Laut der Chinesischen Akademie für Weltraumtechnologie (China Academy of Space Technology, Cast)(öffnet im neuen Fenster) wurde bei der Shijian-19-Mission ein aufblasbares Modul im Weltraum getestet. Der Weltraumtest mit dem flexiblen und versiegelten Modul verlief laut einer Cast-Pressemitteilung vom 21. November 2024 erfolgreich.
Bei der Mission handelt es sich um einen wiederverwendbaren chinesischen Satelliten, der am 27. September 2024 mit der Rakete Langer Marsch 2D vom Kosmodrom Jiuquan im Norden der Volksrepublik China ins Weltall geschickt wurde. Die Landung erfolgte mittels Fallschirm am 10. Oktober auf dem nahegelegenen Landeplatz Dongfeng in der Wüste Gobi.
Das aufblasbare Modul
Die Cast beschreibt das Modul als multifunktionale Dichtungsstruktur aus flexiblen Verbundwerkstoffen. Während des Starts war es in einem komprimierten, gefalteten Zustand. Nach Erreichen der Umlaufbahn blähte sich das Modul auf.
Die Technologie ist laut der Cast ein vielversprechender Ansatz für den Bau großflächiger, weltraumversiegelter Module, da die Bauweise Vorteile wie Leichtbau und hohe Falteffizienz bietet.
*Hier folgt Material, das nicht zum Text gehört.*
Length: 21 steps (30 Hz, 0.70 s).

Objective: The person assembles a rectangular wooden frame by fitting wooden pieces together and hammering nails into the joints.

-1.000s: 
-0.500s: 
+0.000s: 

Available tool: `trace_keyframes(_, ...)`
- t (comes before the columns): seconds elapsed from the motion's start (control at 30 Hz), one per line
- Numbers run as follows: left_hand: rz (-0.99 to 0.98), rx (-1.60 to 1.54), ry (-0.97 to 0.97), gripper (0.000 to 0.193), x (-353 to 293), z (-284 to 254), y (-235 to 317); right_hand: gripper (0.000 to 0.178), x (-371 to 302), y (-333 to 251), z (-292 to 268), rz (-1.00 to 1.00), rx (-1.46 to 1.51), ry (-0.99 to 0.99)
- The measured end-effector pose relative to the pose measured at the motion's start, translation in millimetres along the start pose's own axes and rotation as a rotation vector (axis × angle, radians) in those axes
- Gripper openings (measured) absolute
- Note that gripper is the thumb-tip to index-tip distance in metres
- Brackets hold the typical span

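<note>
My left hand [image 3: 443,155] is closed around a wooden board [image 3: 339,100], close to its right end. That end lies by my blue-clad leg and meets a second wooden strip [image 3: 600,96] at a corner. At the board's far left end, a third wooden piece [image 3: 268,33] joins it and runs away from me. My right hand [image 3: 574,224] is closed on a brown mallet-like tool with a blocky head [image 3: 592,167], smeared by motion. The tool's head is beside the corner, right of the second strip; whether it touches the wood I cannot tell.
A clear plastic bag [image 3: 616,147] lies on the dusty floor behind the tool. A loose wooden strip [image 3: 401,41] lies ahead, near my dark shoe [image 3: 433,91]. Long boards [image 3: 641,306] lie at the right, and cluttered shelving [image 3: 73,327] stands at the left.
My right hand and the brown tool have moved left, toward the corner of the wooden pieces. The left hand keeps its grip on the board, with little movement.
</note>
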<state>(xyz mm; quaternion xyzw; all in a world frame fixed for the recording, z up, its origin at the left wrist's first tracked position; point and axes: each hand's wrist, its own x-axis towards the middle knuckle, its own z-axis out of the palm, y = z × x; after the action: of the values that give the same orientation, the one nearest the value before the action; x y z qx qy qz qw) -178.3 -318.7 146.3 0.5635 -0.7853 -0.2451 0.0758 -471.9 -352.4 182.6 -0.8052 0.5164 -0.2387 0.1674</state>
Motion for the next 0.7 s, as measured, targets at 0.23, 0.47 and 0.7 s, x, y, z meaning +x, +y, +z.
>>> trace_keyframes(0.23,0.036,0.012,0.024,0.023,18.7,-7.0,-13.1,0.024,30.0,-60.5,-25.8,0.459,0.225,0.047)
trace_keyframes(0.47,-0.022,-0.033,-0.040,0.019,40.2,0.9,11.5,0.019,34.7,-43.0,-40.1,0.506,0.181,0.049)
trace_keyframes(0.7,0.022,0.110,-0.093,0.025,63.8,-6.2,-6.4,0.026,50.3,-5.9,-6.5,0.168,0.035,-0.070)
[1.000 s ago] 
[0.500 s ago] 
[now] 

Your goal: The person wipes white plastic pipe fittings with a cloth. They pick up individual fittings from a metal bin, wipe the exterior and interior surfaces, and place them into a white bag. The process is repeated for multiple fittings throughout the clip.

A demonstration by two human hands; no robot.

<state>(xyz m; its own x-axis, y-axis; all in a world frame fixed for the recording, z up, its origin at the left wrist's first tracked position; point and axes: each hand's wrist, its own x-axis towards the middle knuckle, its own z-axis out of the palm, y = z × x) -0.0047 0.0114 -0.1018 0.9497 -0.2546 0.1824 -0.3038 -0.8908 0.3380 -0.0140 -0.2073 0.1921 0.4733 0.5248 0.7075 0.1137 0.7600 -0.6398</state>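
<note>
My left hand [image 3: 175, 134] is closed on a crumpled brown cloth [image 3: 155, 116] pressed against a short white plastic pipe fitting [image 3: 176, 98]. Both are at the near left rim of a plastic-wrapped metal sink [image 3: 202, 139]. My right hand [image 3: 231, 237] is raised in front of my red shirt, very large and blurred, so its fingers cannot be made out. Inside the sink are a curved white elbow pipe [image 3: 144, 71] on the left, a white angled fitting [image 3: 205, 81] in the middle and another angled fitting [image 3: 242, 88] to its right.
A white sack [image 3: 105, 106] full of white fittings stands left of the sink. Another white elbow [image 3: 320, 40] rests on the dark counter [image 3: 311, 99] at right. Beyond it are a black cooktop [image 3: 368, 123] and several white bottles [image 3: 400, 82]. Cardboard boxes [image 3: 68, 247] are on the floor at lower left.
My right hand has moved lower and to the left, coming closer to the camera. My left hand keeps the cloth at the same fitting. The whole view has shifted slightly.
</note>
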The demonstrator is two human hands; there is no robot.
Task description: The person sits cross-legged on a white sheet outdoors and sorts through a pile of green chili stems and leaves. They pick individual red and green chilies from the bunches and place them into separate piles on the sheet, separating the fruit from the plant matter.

Bevor die Technologie im Weltraum getestet werden konnte, wurde sie durch bodengestützte Tests wie Luftdichtheits-, Trümmeraufprall-, Hochdruck-, Vibrations- und Thermalvakuumtests validiert. Zwar bekundete man in China bereits vorher Interesse an erweiterbaren oder aufblasbaren Modulen, doch der Weltraumtest zeigt erstmals die dafür entwickelte und funktionierende Hardware.